As the Thiefmaker reached the steps of the temple and started up, he was careful to
slap his heels against the stones to announce his presence.

“Someone approaches,” Father Chains said. “Two someones, or so say my ears!”

“I’ve brought you the boy we discussed, Father,” the Thiefmaker announced loudly enough
for several passersby to hear him, should they be listening. “I’ve prepared him as
well as I could for the, ahhhh, tests of apprenticeship and initiation.”

The priest took a step toward Locke, dragging his clattering chains behind him. The
hooded boys guarding the money-kettle spared Locke a brief glance, but said nothing.

“Have you, then?” Father Chains’ hand shot out with alarming accuracy, and his calloused
fingers spidered themselves over Locke’s forehead, cheeks, nose, and chin. “A small
boy, it seems. A very small boy. Though not without a certain measure of character,
I venture, in the malnourished curves of his sad orphan’s face.”

“His name,” said the Thiefmaker, “is Locke Lamora, and I wager the Order of Perelandro
will find many uses for his, ahhhh, unusual degree of personal initiative.”

“Better still,” the priest rumbled, “that he were sincere, penitent, honest, and inclined
to discipline. But I have no doubt that his time in
your
affectionate care has instilled those qualities in him by example.” He clapped his
hands together three times. “My boys, our day’s business is done; gather the offerings
of the good people of Camorr, and let’s show our prospective initiate into the temple.”

The Thiefmaker gave Locke a brief squeeze on the shoulder, then pushed him quite enthusiastically
up the steps toward the Eyeless Priest. As the white-robed boys carried the jangling
copper bowl past him, the Thiefmaker tossed a small leather purse into it, spread
his arms wide, and bowed with his characteristic serpentine theatricality. The last
Locke saw of him, he was moving rapidly across the Temple District with his crooked
arms and bony shoulders rolling gaily: the strut of a man set free.

9

THE SANCTUARY of the Temple of Perelandro was a musty stone chamber with several puddles
of standing water; the mold-eaten tapestries on the walls were rapidly devolving into
their component threads. It was lit only by the pastel glare of Falselight and the
halfhearted efforts of a frosted white alchemical globe perched precariously in a
fixture just above the steel plate that chained the Eyeless Priest to the sanctuary
wall. Locke saw a curtained doorway on the back wall, and nothing else.

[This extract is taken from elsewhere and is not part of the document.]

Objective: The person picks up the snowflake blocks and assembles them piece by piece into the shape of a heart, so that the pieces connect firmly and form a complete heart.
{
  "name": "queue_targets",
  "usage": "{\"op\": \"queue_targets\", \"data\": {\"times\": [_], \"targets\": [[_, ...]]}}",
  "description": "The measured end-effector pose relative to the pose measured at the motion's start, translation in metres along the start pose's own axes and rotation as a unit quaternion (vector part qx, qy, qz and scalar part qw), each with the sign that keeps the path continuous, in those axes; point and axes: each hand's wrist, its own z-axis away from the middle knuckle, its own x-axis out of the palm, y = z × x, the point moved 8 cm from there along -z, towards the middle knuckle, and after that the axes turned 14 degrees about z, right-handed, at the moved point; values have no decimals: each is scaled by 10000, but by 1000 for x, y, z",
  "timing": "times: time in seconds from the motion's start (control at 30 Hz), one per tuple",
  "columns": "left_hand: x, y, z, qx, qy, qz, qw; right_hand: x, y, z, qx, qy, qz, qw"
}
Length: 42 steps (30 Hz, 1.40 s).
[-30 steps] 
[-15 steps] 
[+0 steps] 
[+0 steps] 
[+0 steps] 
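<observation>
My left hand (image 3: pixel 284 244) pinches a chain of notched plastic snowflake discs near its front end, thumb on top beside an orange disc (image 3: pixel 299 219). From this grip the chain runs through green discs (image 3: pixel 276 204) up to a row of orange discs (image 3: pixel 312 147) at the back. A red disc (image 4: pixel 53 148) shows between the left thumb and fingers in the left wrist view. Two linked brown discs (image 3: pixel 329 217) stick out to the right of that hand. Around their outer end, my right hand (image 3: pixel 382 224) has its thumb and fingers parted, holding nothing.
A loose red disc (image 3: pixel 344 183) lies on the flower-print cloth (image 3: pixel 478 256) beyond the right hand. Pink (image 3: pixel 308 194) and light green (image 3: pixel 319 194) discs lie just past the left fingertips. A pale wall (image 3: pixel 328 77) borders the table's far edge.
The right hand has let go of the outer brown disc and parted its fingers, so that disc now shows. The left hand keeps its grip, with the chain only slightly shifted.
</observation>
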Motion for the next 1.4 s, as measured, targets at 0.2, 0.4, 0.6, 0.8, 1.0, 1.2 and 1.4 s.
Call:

“Calo, Galdo,” said Father Chains, “be good lads and see to the doors, will you?”

The two robed boys set down the copper kettle and moved to one of the tapestries.
Working together, they swept it aside and pulled at a concealed device. Some great
mechanism creaked in the sanctuary walls, and the twin doors leading out to the temple
steps began to draw inward. When they finished sliding together with the scrape of
stone against stone, the alchemical globe suddenly flared into brighter luminescence.

“Now,” said the Eyeless Priest as he knelt, letting a great deal of slack chain gather
in little steel mounds about him, “come over here, Locke Lamora, and let’s see if
you have any of the gifts necessary to become an initiate of this temple.”

With Father Chains on his knees, Locke and he were roughly forehead to forehead. In
response to Chains’ beckoning hands, Locke stepped close and waited. The priest wrinkled
his nose.

“I see that your former master remains less than fastidious about the pungency of
his wards; no matter. That will soon be rectified. For now, simply give me your hands,
like so.” Chains firmly but gently guided Locke’s small hands until the boy’s palms
rested over Chains’ blindfold. “Now … merely close your eyes and concentrate … concentrate.
Let whatever virtuous thoughts you have within you bubble to the surface, let the
warmth
of your generous spirit flow forth from your
innocent
hands. Ah, yes, like that …”

Locke was half-alarmed and half-amused, but the lines of Father Chains’ weathered
face drew downward, and his mouth soon hung open in beatific anticipation.

“Ahhhhhhh,” the priest whispered, his voice thick with emotion. “Yes, yes, you do
have some talent … some power.… I can feel it.… It might almost be … a
miracle
!”

At that, Chains jerked his head back, and Locke jumped in the opposite
direction. His chains clanking, the priest lifted manacled hands to his blindfold
and yanked it off with a flourish. Locke recoiled, unsure of what eyeless sockets
might look like, but the priest’s eyes were quite normal. In fact, Chains squinted
in pain and rubbed them several times, wincing at the glare of the alchemical globe.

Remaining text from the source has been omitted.